One common “gotcha” with these states is the difficulty getting them in the right order in your style sheet. Elements can be in more than one state—for example, a link in the hover state might also be visited, or an element with the focus might also have the mouse over it. We know that the further down a style sheet a statement is, the more weight it has compared with other selectors of the same specificity. Now if we were to specify four statements like this:

image

What color would a link be in the hover state? The visited state? The active state? When it has focus? The answer is that in all but the last case, it would be black—because the a:link selector “trumps” all the others by virtue of it being lower in the style sheet than them—and a link is always a link, regardless of what other state it is in.

The best order for dynamic statements is link, visited, hover, focus, active. This means that the most significant state to the user at any given time gets precedence when it comes to styling.
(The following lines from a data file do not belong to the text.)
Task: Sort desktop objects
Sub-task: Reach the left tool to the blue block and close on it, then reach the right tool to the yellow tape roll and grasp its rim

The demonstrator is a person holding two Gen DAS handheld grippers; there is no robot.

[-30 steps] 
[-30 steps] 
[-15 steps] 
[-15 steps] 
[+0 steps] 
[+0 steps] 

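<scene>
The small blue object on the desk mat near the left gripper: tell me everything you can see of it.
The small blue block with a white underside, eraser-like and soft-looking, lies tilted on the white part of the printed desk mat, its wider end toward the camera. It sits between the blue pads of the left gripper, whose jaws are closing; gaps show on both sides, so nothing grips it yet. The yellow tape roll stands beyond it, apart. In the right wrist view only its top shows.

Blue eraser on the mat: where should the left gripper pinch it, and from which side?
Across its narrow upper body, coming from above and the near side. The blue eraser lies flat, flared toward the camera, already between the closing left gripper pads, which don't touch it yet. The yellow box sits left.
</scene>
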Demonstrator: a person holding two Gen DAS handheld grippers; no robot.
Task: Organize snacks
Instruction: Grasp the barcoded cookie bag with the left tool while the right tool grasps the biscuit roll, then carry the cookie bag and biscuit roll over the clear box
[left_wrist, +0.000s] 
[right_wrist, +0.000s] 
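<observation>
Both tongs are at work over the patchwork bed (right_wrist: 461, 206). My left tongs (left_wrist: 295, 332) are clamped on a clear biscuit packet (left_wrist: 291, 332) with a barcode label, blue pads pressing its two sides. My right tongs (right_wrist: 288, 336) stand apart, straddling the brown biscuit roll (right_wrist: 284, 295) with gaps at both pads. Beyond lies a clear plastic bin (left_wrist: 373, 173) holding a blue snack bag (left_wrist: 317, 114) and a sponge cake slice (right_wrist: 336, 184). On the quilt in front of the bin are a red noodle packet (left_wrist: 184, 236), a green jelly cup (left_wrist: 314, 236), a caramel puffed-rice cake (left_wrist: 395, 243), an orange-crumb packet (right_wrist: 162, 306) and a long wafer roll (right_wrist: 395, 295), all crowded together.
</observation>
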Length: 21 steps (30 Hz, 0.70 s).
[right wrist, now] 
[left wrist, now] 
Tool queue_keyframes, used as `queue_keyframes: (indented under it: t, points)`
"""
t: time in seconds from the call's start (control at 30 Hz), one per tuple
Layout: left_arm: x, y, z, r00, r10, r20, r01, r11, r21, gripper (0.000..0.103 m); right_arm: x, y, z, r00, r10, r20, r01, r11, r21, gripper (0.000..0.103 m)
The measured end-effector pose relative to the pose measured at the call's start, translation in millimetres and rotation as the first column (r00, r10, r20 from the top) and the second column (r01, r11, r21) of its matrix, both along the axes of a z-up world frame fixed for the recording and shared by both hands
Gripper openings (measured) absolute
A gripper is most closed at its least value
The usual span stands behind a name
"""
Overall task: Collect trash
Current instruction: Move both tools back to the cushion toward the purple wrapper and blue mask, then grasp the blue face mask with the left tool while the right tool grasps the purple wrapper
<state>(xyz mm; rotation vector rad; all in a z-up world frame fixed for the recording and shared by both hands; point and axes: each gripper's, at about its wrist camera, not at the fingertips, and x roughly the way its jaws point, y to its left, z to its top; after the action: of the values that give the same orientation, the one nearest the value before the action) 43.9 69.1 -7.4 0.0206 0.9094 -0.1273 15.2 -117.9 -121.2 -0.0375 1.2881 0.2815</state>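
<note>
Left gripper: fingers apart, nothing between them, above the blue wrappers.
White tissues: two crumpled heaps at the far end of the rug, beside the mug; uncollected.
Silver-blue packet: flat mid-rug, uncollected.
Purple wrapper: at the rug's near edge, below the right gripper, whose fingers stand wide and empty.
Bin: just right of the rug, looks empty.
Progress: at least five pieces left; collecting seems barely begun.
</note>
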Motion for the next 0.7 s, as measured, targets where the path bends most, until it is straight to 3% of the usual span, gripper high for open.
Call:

Adding :link, :hover, and so on to a selector increases its specificity over that same selector without the added “pseudo class” (the technical term for these selectors). So, in the following instance:

image

the link in its unvisited state will be red, even though this statement precedes the statement with the selector a.

Basic Page Layout

CSS1 introduced the fundamental model of page layout for CSS, along with a number of whitespace properties, and borders. CSS2 extended these properties, with a new model of positioning. We’ll look at the basic CSS page layout properties here, and more advanced properties shortly. We also look at the issue of creating page layouts in significant detail in Chapter 9, so here we’ll focus on the properties and their values.

Block vs. Inline Elements

In the last chapter, we saw that HTML has two kinds of elements: block elements, which may contain other block elements as well as inline elements; and inline elements, which may only contain other inline elements.

CSS has two main ways of displaying elements, block and inline, which are related to the HTML concepts of block and inline elements, but not exactly.

The CSS display property lets us specify different ways in which an element should be laid out on the page by the browser. The two main ways are referred to as display: block, and display: inline. But be careful, because although setting a display of block for an element like strong (which is an inline element according to the HTML specification) is quite valid, it does not change the rules of HTML—the strong element may still only contain other inline elements. So what does display do? It changes how the element is displayed in the page layout.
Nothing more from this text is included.